格付けされたサメくん
祖母のタンスから出てきた、着物。
柄は江戸小紋で、鮫文様といらしい。
伊勢型紙で、染め上げると、細かい鮫皮の模様になる。
鮫のおろし金に、そっくりだ。
普通、小紋は「格」下で普段着扱い。
ところが、この鮫文様は、紋を入れると、略礼装となる「格」だそうだ。
しかも、文様が細かければ細かいほど、「格」が上がってお値段も上がる。
職人さんの手間がかかっているから、値段が上がるのは当然だ。
鮫の皮そっくり。だけど、着物になると、近寄って見ないかぎり無地にしか見えない。江戸っ子って、おしゃれ。
拡大するとこんな感じ。
とても、汚れているが、私が着ようとしたら、
明治生まれの祖母の身長では丈がたりない、腕の長さが短い。
その上、明治生まれは、少し小太りの方が健康的という意識があったようで
祖母は、背丈は低いのに横幅はあった。
私が着ると、ガバガバで、脇にたくさん寄せないと着物の中心がズレてくる着付けに、やっかいな着物。
将来的には、ほどいてリメイクする運命。
日本中には、高度成長期から、バブル崩壊までに売られた着物が、たくさんタンスに眠っている。

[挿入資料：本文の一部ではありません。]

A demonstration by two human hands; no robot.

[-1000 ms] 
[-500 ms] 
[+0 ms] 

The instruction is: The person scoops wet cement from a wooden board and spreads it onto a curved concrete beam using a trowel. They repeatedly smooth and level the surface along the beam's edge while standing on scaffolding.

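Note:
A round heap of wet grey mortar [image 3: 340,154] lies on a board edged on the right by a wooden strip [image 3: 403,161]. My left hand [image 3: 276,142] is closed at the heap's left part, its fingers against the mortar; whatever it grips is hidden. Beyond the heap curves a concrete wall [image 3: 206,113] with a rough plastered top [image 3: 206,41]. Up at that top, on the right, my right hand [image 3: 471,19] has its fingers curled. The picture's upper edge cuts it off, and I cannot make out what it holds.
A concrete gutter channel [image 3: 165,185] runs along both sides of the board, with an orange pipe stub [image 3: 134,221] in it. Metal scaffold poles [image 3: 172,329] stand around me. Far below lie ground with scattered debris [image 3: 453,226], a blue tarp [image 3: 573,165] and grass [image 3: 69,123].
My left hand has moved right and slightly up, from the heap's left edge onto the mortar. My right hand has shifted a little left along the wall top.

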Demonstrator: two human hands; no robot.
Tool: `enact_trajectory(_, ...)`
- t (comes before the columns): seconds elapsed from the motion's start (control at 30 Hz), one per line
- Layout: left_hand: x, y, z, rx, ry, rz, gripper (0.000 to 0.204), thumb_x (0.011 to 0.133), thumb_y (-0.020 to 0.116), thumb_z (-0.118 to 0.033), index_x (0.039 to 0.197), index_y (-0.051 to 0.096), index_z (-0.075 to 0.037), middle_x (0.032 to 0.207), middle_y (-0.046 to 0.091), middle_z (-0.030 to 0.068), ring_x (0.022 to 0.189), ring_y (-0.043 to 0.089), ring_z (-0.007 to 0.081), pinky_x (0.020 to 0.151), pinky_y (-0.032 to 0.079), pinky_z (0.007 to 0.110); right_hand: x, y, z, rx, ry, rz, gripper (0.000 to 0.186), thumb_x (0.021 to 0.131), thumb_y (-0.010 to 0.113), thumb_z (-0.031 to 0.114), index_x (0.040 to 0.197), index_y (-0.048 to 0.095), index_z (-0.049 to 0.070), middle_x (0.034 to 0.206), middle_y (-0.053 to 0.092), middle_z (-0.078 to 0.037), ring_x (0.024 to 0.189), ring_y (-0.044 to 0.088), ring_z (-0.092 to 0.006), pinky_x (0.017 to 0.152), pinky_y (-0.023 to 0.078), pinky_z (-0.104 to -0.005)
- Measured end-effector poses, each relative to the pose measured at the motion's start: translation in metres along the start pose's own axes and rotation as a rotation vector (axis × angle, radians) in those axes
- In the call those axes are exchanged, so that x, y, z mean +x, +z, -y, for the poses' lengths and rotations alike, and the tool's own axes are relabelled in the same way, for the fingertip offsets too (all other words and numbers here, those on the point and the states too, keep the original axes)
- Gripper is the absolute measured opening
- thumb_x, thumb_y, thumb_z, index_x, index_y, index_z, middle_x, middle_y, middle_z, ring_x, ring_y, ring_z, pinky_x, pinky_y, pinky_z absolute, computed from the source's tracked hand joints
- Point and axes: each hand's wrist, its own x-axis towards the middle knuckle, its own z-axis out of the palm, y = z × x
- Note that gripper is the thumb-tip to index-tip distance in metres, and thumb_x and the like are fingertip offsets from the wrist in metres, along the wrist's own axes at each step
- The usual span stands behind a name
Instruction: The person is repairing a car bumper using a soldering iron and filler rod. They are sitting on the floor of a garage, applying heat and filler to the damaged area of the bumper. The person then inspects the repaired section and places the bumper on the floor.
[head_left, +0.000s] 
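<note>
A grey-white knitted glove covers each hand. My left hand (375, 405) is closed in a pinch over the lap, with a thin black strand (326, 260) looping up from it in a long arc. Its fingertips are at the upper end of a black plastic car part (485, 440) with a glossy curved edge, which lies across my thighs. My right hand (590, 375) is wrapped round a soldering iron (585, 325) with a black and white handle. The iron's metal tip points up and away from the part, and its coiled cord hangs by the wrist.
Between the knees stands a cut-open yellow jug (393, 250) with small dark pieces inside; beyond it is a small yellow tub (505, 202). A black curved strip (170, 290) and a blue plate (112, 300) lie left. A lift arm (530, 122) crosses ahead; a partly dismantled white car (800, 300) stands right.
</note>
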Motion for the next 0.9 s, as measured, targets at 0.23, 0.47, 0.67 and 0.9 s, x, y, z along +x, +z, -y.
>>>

戦時中、派手な着物は禁止になり、戦争が終わったら、金融封鎖で、財産がパーになり、昭和20年代は物不足、そんな時代を経た祖母が、豊かな時代に、着物をたくさん買ったのを、とやかくはいいたくない。孫の私が着るのが一番の孝行だけれど、サイズが合わないから仕方ない。
せめて、サイズの合う母の着物は、普段着として自分で着て町を歩く勇気が欲しいが、まだ、外に着物で出かける勇気はない。